Write out the data below exactly, from its first line to the line containing "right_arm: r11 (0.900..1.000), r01", that line included.

## Record set:

━━━

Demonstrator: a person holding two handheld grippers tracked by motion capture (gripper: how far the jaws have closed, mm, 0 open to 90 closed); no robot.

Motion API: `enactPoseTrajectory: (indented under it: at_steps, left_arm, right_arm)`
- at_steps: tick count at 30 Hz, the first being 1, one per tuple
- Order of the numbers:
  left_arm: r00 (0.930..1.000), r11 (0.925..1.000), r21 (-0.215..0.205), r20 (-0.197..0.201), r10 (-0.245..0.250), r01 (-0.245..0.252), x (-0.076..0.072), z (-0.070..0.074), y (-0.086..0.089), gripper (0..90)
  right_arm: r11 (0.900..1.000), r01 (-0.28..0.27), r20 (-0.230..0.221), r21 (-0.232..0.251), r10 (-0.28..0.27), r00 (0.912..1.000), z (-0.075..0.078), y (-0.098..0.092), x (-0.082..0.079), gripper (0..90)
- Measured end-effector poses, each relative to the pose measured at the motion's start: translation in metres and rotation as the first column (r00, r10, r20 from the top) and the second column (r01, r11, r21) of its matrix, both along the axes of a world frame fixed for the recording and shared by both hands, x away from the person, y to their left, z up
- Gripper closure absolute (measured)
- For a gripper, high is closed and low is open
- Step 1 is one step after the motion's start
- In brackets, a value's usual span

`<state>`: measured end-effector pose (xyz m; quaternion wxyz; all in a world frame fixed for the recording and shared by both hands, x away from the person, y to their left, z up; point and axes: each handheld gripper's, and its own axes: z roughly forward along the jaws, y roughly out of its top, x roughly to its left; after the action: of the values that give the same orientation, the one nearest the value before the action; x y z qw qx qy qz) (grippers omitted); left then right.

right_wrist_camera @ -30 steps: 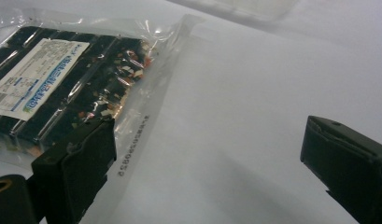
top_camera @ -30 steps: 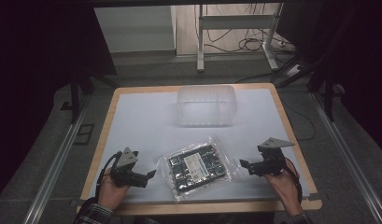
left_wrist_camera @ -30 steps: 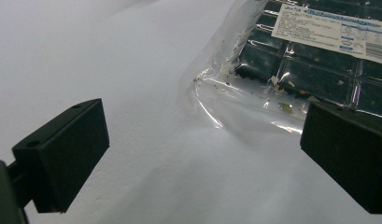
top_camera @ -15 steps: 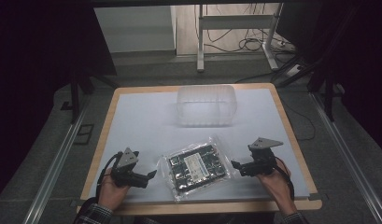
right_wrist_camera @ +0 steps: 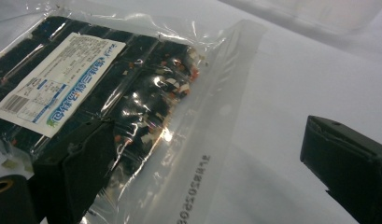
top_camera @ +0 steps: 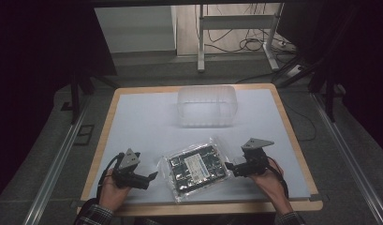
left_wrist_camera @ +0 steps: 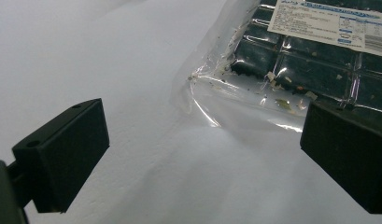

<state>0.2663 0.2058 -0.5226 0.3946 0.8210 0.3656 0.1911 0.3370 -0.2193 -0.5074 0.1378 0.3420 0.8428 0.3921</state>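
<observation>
Closing in on the clear packet (top_camera: 197,168), I've gripped nothing yet; it lies flat on the bench (top_camera: 147,122). Left gripper (top_camera: 153,176) and right gripper (top_camera: 228,165) flank it, jaws apart, so the lift remains.

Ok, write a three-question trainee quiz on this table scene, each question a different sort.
1. True or false: the left gripper is shut on the clear bag.
2. Which stands at the table's far side? A) clear plastic container B) mug C) book
3. Fill in: the right gripper sits at the bag's ____ edge in the high view.

Key: 1 false, its jaws stand apart, short of the bag. 2 A. 3 right.
</observation>
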Motion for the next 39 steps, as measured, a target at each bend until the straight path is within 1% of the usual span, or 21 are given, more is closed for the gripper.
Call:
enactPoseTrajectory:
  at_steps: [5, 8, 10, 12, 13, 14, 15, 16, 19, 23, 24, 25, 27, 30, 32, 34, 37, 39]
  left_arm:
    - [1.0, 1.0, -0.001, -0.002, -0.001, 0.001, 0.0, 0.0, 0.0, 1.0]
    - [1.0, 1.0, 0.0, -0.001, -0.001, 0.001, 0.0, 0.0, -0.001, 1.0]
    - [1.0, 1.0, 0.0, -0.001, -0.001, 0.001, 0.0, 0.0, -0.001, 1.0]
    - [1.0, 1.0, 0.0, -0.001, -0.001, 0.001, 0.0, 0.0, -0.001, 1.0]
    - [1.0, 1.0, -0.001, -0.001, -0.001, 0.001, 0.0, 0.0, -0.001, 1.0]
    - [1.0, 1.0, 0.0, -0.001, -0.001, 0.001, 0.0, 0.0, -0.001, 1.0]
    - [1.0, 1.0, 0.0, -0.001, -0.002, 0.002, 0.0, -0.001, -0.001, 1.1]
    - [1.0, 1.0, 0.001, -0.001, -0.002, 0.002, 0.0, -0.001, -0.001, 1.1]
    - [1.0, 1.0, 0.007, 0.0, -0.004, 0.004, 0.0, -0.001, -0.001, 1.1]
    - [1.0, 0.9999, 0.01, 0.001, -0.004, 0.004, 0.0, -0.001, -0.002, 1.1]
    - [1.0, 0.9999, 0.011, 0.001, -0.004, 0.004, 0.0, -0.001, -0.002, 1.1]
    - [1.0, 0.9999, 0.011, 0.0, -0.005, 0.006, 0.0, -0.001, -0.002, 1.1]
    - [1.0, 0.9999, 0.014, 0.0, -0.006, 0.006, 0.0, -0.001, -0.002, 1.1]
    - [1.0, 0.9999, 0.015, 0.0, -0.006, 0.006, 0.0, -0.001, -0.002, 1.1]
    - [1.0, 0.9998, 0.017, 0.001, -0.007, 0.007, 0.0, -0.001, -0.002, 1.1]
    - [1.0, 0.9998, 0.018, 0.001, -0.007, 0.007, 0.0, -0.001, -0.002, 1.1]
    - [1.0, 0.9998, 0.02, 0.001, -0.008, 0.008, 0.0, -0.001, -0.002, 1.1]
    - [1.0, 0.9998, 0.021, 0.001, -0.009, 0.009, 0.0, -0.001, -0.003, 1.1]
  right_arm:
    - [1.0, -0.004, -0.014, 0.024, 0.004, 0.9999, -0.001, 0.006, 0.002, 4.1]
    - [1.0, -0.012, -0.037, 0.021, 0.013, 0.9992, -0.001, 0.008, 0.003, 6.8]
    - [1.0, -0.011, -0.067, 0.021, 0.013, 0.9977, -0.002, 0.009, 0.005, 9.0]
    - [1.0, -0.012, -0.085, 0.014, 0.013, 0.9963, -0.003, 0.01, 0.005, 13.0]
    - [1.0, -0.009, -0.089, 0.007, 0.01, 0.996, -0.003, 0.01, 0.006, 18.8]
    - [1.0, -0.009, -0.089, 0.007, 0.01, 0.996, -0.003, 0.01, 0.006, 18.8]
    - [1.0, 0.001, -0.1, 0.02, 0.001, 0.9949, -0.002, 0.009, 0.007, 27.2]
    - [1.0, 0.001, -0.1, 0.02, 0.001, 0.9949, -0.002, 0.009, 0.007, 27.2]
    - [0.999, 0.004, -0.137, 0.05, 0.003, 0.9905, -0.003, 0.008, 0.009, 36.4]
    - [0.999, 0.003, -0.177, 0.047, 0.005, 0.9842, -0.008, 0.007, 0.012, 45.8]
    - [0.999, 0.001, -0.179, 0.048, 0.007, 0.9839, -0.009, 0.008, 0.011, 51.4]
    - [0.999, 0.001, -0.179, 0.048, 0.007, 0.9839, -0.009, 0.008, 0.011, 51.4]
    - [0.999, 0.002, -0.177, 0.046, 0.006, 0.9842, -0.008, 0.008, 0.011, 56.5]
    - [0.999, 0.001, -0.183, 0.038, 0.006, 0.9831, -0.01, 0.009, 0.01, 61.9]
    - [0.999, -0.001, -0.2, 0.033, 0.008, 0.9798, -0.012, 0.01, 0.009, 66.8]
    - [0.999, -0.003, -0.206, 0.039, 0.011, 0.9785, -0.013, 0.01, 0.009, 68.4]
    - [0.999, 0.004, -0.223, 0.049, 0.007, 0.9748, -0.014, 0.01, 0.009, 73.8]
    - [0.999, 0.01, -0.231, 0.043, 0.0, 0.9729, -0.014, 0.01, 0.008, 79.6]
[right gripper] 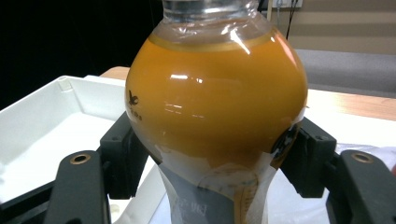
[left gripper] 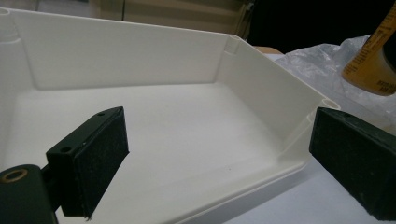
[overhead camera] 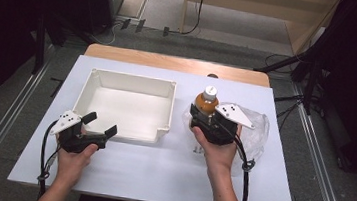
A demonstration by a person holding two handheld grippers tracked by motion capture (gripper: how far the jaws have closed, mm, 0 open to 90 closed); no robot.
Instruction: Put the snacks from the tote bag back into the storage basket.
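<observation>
Both forearms were bare, no sleeves. The left tool (overhead camera: 98, 125) and the right tool (overhead camera: 207, 125) were black, each topped with a grey three-cornered plate bearing dark dots and trailing a black cable toward 6 o'clock.

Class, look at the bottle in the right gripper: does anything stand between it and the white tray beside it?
Nothing visible does. The right gripper holds the bottle just right of the tray; only the tray's own low wall lies between. The open left gripper sits at the tray's near-left edge.

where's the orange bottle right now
In the high view the bottle stands on the table's right half, clamped between the right gripper's jaws, just right of the white tray and against the clear plastic bag.
</observation>
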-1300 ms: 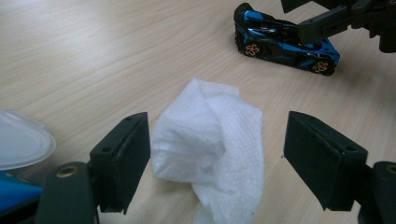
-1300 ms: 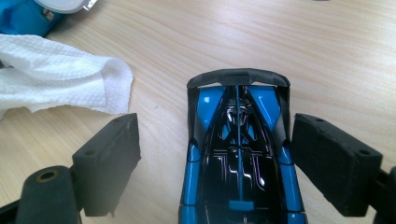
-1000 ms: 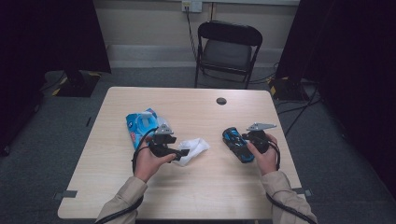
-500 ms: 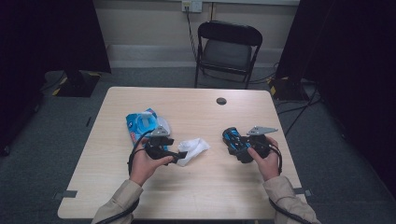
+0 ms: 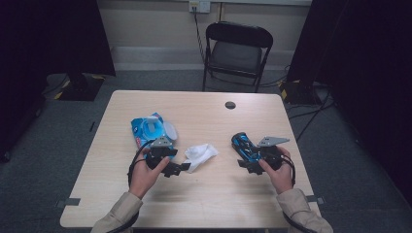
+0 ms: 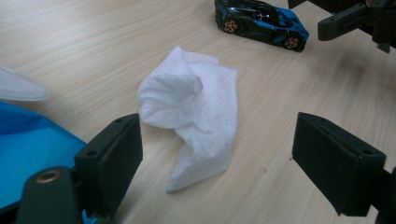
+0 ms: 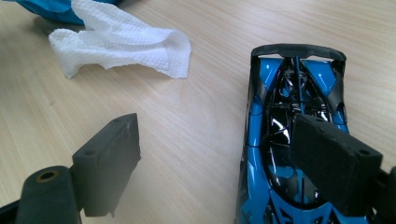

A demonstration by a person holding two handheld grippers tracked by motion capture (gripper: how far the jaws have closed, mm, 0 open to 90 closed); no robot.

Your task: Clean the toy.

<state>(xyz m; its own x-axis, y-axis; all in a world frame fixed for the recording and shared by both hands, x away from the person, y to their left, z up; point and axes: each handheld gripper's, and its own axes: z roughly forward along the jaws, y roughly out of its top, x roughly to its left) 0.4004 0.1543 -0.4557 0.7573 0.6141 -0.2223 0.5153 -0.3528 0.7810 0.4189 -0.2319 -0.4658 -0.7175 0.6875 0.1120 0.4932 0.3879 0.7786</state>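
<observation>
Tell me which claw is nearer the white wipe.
Left. The left claw straddles the white wipe, jaws open, not pressing. The right claw sits farther off, over the toy car.

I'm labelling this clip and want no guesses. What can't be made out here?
- Wipes pack: print too small in the high view; cut by the frame edge in the left gripper view.
- Toy car: its near end is hidden behind the right gripper jaw and cut off by the bottom edge.
</observation>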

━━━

## Solution for this task:
Demonstrator: a person holding two handheld grippers tracked by motion capture (gripper: how far the jaws have closed, mm, 0 open to 90 closed); no robot.

Motion API: `enactPoseTrajectory: (indented under it: at_steps, left_arm, right_arm)`
- at_steps: tick count at 30 Hz, the first being 1, one per tuple
- Order of the numbers:
  left_arm: r00 (0.930..1.000), r11 (0.925..1.000), r21 (-0.215..0.205), r20 (-0.197..0.201), r10 (-0.245..0.250), r01 (-0.245..0.252), x (-0.076..0.072), z (-0.070..0.074), y (-0.086..0.089), gripper (0..90)
  right_arm: r11 (0.900..1.000), r01 (-0.28..0.27), r20 (-0.230..0.221), r21 (-0.232..0.251), r10 (-0.28..0.27), r00 (0.912..1.000), z (-0.075..0.078), y (-0.098..0.092), x (-0.082..0.079), gripper (0..90)

Apart from this answer, nothing more is required.